The current weakness in equity markets has increased the dividend yields of companies to attractive levels. Here, we look at three companies that have a yield of up to 7.3%, making them top picks at a time when interest rates are near record lows.
AT&T
Telecom heavyweight AT&T (NYSE: T) is the first stock on our list. Shares of AT&T are trading at $29.9, which is 25% below its 52-week high. This pullback has increased its forward yield to a juicy 7%.
The COVID-19 pandemic and the shift to digital streaming has hurt AT&T stock. The telecom leader owns DirecTV that has seen a steady decline in the number of subscribers over the last few quarters.

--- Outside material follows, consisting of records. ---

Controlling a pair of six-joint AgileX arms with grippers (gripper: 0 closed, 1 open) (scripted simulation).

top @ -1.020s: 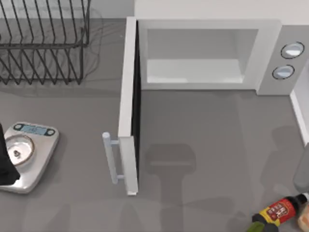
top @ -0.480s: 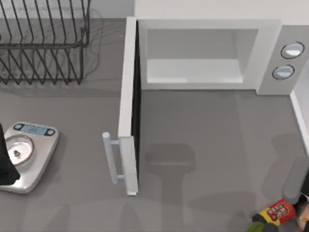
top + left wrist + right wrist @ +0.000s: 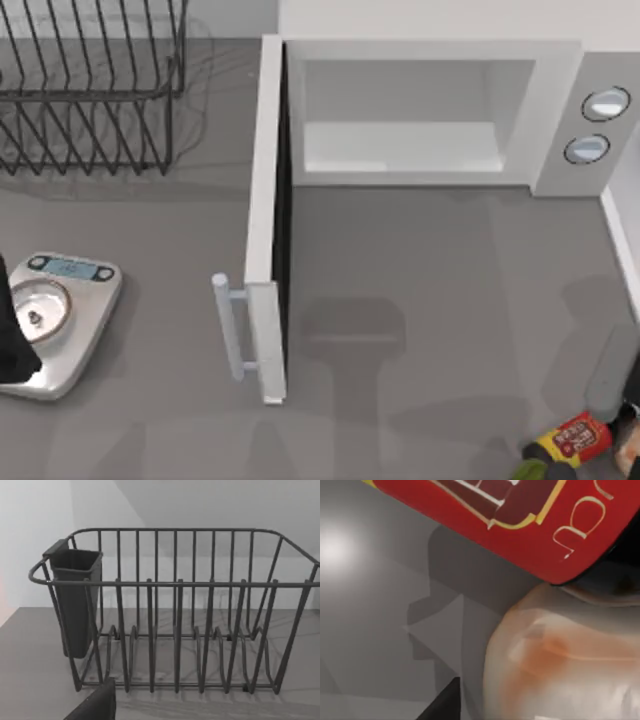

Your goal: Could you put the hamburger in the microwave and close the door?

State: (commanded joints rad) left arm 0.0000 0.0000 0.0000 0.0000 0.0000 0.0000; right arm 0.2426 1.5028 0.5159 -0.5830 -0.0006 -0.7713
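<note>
White microwave (image 3: 430, 110) at 12 o'clock, door (image 3: 266, 220) swung open. Hamburger (image 3: 560, 665) at 5 o'clock touches red-labelled bottle (image 3: 572, 440); right claw (image 3: 628, 400) above it, fingers' state can't tell. Left arm parked at 9 o'clock over scale (image 3: 60, 320).

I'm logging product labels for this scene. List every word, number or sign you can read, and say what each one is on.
Bottle, red label: pale lettering and a yellow-edged emblem, cut off in the right wrist view; no whole word can be read.
Kitchen scale, display: marks too small to read.
Microwave, two knobs: no markings visible.
Dish rack and hamburger: no text.
</note>
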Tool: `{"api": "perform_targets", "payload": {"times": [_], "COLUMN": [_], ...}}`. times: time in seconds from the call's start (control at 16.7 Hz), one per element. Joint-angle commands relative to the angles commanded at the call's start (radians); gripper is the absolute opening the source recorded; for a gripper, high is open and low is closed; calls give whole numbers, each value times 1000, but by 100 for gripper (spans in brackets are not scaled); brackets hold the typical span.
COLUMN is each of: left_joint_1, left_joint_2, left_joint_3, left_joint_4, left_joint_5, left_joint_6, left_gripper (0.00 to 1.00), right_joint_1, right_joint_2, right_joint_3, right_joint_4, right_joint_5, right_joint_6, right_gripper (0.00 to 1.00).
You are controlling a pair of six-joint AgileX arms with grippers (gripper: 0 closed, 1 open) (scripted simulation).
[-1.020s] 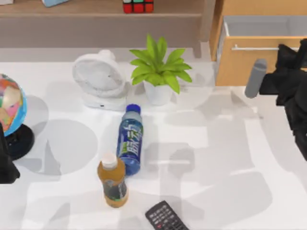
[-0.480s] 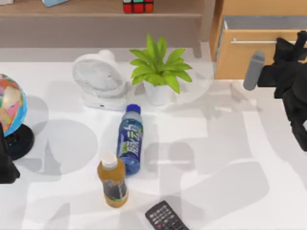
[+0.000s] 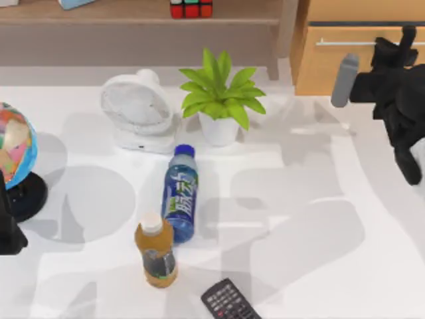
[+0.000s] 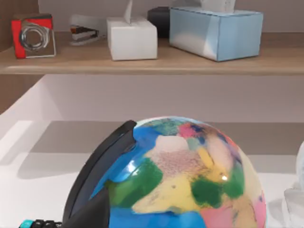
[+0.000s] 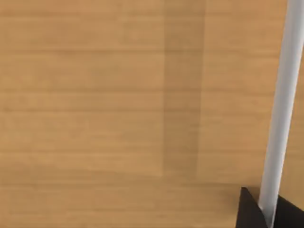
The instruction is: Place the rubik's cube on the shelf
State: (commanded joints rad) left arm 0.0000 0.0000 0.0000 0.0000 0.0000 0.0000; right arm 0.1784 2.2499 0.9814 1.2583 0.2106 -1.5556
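Observation:
The rubik's cube (image 3: 191, 8) rests on the long wooden shelf (image 3: 99, 14) at the back of the table, close to the shelf's upright post (image 3: 287, 30). No gripper is near it. My right gripper (image 3: 402, 41) is at the back right, against the silver handle (image 3: 345, 41) of the orange-wood drawer (image 3: 329, 70). In the right wrist view the drawer front (image 5: 118, 95) is very close, with the handle (image 5: 282, 104) running down to the gripper's black tip. My left arm (image 3: 8, 229) is parked at the left edge beside the globe (image 3: 13, 143).
A white fan (image 3: 136, 109) and a potted plant (image 3: 219, 93) stand in front of the shelf. A blue bottle (image 3: 180, 193) lies mid-table, with an orange bottle (image 3: 156, 256) and a remote (image 3: 229, 302) nearer the front. Boxes (image 4: 216, 31) line the shelf's left part behind the globe (image 4: 185, 175).
My right gripper has moved toward the back of the table at the drawer handle, and the drawer has slid in from open to nearly flush. The cube has not moved.

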Motion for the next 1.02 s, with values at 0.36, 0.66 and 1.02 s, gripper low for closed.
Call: {"api": "perform_targets", "payload": {"times": [0.36,0.66,1.02], "left_joint_1": [0,0,0], "left_joint_2": [0,0,0], "left_joint_3": [0,0,0], "left_joint_4": [0,0,0], "left_joint_5": [0,0,0], "left_joint_6": [0,0,0], "left_gripper": [100,100,100], "right_joint_1": [-17,-17,-17], "right_joint_2": [52,52,52], "right_joint_3": [122,122,122], "right_joint_4": [-72,-72,-72], "right_joint_5": [-12,-12,-12], "right_joint_6": [4,4,4], "right_gripper": [0,15,60]}}
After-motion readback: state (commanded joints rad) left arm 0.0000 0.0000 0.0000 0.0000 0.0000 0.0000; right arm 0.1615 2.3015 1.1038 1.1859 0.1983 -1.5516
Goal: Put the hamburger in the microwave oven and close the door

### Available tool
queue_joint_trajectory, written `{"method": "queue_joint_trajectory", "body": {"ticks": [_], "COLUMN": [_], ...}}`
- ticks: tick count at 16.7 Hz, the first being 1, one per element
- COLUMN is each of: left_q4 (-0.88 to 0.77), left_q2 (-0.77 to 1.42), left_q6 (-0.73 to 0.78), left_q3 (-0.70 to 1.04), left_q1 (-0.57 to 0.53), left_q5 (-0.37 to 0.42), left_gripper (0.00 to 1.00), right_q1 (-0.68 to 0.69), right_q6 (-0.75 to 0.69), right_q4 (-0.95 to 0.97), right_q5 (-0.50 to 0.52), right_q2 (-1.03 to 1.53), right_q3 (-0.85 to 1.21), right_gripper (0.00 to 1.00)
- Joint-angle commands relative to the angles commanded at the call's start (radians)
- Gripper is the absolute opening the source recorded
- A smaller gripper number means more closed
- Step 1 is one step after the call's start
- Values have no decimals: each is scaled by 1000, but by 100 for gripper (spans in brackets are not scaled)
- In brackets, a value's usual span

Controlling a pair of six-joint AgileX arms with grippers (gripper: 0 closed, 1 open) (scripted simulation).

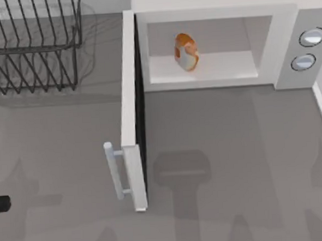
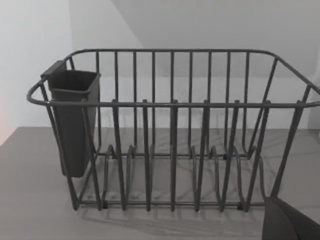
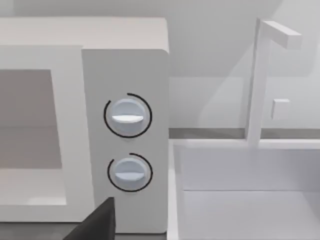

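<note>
A: Where was the hamburger?

B: In the upper middle of the top view, on the floor of the microwave oven, tipped on its edge, so the loading looked done.

A: And the door?

B: Swung fully open toward the lower part of the frame, its handle facing left. Closing it was probably what remained.

A: Which arm suited that?

B: Likely the left arm, a dark stub at the lower left edge, on the handle's side. Its camera faced the dish rack; the right one faced the knobs and a sink.

A: Were the jaws wide or narrow?

B: Neither could be told.
</note>
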Motion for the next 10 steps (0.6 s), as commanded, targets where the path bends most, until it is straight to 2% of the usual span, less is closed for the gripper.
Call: {"method": "queue_joint_trajectory", "body": {"ticks": [4,10], "left_q4": [-97,-92], "left_q2": [-71,-56], "left_q6": [-1,-1], "left_q3": [24,29], "left_q1": [-54,-70], "left_q5": [-55,-73], "left_gripper": [0,0], "right_q1": [0,0], "right_q6": [0,0], "right_q4": [0,0], "right_q5": [0,0], "right_q2": [0,0], "right_q3": [0,0], "right_gripper": [100,100]}}
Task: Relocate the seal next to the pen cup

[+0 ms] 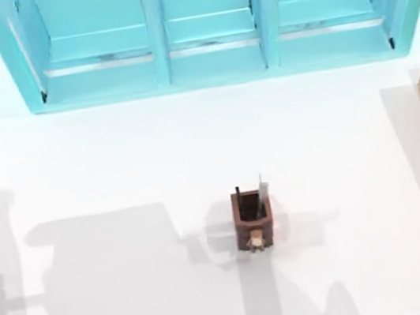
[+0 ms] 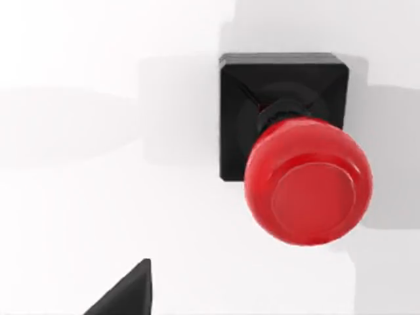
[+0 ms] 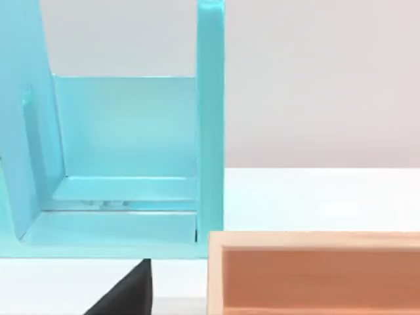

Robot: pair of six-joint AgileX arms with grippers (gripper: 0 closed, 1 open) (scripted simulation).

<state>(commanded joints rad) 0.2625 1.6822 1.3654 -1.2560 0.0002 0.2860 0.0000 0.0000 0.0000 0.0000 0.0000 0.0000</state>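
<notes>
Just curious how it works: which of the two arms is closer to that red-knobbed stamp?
Left. Its wrist camera looks straight down on the seal, close below. The right arm's camera faces the blue shelf and wooden box.

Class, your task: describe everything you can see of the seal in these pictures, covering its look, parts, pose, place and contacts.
The seal appears in the left wrist view, seen from above. It has a glossy red rounded knob with a flatter disc on top, joined by a short dark neck to a black square block base with bevelled edges. It looks like smooth plastic. It stands upright on the white table, casting soft shadows. Nothing else touches it; a black gripper finger shows apart from it.
</notes>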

However, the upcoming rollout of 5G networks is a positive tailwind for AT&T as is its foray into online streaming with the launch of HBO Max. AT&T is spending billions to upgrade existing network infrastructure and accelerate the transition to 5G. It also aims to increase the number of HBO Max subscribers to 80 million by 2025.
AT&T has increased dividends for 36 consecutive years and has suspended its share buyback program. This means a dividend cut is unlikely and investors can double their bet in seven years from just its dividend payout.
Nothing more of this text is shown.